The approach rests on the assumption that the objects occupy some high-dimensional Euclidean space. However, we do not have to actually create the space to find the distance between centroids. Based on the assumption that such a space exists, we can use an algebraic formula to perform the computation.

The formulas for this were presented by Apostol and Mnatsakanian in 2003, though we need to re-arrange equation 28 in their paper to get the value we want:

| c_1 - c_2 | = \sqrt{ \frac{1}{n_1 n_2} \sum_{(1,2)} - \frac{1}{n_1^2} \sum_{(1)} - \frac{1}{n_2^2} \sum_{(2)}},

where n_1 is the number of samples in group 1, \sum_{(1)} is the sum of squared distances between items in group 1, and \sum_{(1,2)} is the sum of squared distances between items in group 1 and those in group 2.

Sometimes, the distance between centroids is not a real number, because it is not possible to create a space where this distance exists. Mathematically, we get a negative number underneath the square root in the equation above. If this happens, the function returns NaN. If you'd like to have access to this value, you can set squared = TRUE to return the squared distance between centroids. In this case, you will never get NaN, but you might receive negative numbers in your result.

Value

The distance between group centroids (see details).

References

Apostol, T.M. and Mnatsakanian, M.A. Sums of squares of distances in m-space. Math. Assoc. Am. Monthly 110, 516 (2003).


Retrieve distances from a dist object.

Description

Retrieve distances from a dist object.

Usage

dist_get(d, idx1, idx2)

Arguments

d

A distance matrix object of class dist.

idx1, idx2

Indices specifying the distances to extract.

Value

A vector of distances.

Examples

m4 <- matrix(1:16, nrow=4, dimnames=list(LETTERS[1:4]))
dm4 <- dist(m4)
dist_get(dm4, "A", "C")
dist_get(dm4, "A", c("A", "B", "C", "D"))
dist_get(dm4, c("A", "B", "C"), c("B", "D", "B"))

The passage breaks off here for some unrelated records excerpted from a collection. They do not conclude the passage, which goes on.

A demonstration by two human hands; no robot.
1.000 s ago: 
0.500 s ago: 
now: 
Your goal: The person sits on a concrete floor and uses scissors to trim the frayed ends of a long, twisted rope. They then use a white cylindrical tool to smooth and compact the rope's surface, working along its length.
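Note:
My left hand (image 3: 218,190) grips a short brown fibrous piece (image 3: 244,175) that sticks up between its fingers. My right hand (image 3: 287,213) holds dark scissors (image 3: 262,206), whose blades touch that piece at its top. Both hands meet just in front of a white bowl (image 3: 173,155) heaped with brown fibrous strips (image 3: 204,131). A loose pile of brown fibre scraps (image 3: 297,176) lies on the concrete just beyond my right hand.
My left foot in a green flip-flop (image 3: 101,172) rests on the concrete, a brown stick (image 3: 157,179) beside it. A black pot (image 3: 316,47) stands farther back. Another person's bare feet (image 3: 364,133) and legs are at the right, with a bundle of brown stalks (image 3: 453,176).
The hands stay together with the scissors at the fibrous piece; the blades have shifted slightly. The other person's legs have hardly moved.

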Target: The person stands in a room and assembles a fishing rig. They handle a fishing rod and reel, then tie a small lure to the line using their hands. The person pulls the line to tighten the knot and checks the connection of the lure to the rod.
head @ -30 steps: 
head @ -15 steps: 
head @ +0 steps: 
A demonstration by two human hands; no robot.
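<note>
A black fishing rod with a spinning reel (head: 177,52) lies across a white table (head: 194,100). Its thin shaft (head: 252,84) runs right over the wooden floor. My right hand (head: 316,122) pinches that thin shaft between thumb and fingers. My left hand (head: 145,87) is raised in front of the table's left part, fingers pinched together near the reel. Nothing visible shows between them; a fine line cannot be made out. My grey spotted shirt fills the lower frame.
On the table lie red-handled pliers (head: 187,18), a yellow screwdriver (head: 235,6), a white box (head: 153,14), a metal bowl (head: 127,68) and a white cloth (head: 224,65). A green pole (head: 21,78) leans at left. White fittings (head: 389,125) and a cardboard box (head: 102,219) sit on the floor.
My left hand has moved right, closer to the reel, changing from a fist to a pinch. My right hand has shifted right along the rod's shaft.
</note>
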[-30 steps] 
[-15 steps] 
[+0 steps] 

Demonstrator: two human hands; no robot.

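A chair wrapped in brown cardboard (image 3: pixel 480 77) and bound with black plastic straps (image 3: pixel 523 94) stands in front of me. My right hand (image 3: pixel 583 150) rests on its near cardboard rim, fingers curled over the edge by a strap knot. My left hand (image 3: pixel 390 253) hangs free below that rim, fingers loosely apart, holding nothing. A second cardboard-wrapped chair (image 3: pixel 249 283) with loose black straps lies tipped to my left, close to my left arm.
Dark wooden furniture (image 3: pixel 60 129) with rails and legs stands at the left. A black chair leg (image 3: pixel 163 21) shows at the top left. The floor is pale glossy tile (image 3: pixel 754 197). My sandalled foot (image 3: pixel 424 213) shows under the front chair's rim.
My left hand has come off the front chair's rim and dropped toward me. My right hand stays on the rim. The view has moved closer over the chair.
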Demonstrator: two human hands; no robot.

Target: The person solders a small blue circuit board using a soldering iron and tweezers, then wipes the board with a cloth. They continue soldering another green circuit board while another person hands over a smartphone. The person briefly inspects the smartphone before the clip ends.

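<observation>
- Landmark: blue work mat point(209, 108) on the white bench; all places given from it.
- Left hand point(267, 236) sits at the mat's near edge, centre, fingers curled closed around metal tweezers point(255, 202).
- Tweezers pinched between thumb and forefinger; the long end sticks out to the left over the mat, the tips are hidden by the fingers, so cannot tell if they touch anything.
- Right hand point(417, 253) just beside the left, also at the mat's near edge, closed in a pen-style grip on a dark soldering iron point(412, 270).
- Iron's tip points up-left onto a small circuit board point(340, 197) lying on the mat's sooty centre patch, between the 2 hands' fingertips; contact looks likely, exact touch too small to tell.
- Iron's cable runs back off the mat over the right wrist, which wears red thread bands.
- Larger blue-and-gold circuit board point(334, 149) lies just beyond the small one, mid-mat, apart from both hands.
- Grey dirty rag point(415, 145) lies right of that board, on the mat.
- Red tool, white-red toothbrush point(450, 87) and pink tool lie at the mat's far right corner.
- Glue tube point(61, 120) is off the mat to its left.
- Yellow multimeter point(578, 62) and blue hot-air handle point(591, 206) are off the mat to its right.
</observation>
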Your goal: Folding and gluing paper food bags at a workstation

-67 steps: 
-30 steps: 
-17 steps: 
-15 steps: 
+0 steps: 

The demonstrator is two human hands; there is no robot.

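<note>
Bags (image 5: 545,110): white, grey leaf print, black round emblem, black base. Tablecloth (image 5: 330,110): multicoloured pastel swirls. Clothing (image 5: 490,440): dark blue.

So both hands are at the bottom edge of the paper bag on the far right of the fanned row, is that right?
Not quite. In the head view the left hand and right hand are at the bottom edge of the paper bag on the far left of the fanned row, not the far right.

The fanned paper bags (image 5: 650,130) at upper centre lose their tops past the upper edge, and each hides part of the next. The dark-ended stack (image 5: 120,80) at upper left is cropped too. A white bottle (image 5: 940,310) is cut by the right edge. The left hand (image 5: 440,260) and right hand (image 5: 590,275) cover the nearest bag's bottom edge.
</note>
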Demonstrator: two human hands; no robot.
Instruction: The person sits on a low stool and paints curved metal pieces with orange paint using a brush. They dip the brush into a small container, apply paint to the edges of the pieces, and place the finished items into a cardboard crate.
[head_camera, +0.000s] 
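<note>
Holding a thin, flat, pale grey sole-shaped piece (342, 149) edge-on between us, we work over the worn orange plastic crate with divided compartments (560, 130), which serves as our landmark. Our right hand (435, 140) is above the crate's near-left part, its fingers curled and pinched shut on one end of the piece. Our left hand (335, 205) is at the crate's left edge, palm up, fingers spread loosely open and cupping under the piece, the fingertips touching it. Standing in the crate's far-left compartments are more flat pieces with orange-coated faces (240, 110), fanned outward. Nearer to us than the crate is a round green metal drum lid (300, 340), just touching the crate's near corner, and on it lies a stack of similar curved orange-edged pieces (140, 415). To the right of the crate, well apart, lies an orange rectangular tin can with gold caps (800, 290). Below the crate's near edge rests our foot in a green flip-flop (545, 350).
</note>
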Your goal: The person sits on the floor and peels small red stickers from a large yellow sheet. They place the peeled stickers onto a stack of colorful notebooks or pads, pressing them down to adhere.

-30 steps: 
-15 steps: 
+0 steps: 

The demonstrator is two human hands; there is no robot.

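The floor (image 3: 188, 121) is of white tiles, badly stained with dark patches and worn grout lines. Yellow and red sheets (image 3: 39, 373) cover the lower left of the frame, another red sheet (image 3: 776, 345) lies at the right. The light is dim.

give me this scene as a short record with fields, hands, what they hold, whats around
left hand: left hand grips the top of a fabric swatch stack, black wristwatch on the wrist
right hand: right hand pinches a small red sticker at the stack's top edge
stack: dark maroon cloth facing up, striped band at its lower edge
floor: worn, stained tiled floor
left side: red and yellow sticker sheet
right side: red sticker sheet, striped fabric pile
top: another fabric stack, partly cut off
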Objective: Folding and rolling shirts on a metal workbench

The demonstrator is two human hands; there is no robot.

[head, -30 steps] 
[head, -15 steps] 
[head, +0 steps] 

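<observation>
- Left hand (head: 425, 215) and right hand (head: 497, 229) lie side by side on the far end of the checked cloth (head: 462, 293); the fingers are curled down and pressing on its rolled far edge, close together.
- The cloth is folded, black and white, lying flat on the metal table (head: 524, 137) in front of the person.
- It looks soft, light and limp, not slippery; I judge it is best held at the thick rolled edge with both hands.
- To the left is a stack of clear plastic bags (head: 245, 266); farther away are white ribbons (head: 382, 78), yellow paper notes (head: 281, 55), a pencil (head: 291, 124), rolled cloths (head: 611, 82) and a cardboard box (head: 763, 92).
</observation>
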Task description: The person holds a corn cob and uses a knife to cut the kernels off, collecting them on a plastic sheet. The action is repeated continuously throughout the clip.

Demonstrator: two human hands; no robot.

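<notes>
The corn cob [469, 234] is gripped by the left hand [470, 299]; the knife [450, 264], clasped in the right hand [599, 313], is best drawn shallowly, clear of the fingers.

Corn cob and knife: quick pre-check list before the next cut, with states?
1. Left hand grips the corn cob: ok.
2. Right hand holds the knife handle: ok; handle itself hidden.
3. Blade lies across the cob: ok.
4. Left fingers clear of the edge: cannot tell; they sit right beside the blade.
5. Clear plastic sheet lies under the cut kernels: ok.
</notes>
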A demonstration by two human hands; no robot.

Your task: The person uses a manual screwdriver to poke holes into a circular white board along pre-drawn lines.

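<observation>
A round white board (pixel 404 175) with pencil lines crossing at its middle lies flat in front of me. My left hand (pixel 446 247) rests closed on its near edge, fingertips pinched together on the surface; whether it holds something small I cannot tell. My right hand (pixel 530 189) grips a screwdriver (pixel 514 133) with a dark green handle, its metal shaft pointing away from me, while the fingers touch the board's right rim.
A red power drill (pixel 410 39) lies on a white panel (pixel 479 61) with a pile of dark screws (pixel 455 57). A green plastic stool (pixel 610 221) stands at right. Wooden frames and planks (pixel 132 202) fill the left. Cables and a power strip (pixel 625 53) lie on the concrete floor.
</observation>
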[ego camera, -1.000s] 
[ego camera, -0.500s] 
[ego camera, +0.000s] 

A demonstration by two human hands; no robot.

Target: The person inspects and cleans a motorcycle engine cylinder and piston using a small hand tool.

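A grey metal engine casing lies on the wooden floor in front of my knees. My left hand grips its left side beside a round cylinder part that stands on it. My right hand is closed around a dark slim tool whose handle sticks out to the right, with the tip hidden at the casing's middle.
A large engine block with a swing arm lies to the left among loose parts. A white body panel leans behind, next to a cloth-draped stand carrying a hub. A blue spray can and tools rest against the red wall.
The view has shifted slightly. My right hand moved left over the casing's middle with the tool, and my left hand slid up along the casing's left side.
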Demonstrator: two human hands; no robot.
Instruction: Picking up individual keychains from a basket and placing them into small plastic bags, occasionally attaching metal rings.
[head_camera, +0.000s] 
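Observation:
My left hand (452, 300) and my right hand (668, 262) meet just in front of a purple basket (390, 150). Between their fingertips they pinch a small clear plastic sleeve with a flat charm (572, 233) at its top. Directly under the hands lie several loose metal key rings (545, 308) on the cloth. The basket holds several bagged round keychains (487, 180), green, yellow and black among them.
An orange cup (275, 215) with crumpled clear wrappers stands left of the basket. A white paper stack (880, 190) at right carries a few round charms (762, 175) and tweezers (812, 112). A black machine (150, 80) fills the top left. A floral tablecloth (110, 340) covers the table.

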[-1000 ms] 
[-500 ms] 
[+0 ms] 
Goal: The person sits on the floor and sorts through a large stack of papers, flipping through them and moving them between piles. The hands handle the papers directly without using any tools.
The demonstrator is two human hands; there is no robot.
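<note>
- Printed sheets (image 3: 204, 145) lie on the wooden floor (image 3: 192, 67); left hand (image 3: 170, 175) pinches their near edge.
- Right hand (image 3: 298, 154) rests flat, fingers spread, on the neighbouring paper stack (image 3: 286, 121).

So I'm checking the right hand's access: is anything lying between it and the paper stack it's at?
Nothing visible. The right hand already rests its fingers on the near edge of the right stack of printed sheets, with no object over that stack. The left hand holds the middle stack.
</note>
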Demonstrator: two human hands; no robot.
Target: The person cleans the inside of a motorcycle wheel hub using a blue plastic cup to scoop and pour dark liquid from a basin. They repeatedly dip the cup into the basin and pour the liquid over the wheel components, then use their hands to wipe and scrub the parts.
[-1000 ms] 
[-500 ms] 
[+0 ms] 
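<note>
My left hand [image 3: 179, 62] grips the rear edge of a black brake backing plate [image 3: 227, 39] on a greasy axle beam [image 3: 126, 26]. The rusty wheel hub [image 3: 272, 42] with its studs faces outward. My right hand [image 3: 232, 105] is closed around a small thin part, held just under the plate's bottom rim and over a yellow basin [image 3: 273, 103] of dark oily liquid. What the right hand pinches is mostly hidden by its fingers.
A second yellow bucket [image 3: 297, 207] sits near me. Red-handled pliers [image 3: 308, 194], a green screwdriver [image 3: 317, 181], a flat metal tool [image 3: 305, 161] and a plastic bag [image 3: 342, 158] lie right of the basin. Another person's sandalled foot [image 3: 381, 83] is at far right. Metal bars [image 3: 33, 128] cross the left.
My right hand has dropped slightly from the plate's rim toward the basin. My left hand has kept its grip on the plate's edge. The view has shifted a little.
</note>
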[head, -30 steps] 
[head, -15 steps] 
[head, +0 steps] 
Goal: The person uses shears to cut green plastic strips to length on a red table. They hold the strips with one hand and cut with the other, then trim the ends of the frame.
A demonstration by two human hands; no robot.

Create a data frame of distances between groups of items.

Description

Create a data frame of distances between groups of items.

Usage

dist_groups(d, g)

Arguments

d

A distance matrix object of class dist.

g

A factor representing the groups of objects in d.

Value

A data frame with 6 columns:

Item1, Item2

The items being compared.

Group1, Group2

The groups to which the items belong.

Label

A convenient label for plotting or comparison.

Distance

The distance between Item1 and Item2.

Examples

m4 <- matrix(1:16, nrow=4, dimnames=list(LETTERS[1:4]))
dm4 <- dist(m4)
g4 <- rep(c("Control", "Treatment"), each=2)
dist_groups(dm4, g4)

Make a distance matrix using a custom distance function

Description

Make a distance matrix using a custom distance function

Usage

dist_make(x, distance_fcn, ...)

Arguments

x

A matrix of observations, one per row

distance_fcn

A function used to compute the distance between two rows of the data matrix. The two rows will be passed as the first and second arguments to distance_fcn.

...

Additional arguments passed to distance_fcn.

Details

We do not set the call or method attributes of the dist object.

Value

A dist object containing the distances between rows of the data matrix.

Examples

x <- matrix(sin(1:30), nrow=5)
rownames(x) <- LETTERS[1:5]
manhattan_distance <- function (v1, v2) sum(abs(v1 - v2))
dist_make(x, manhattan_distance)

Make a new distance matrix of centroid distances between multiple groups

Description

Make a new distance matrix of centroid distances between multiple groups

Usage

dist_multi_centroids(d, g, squared = FALSE)

Arguments

d

A distance matrix object of class dist.

g

A factor representing the groups of items in d.

squared

If TRUE, return the squared distance between centroids.

Value

A distance matrix of distances between the group centroids.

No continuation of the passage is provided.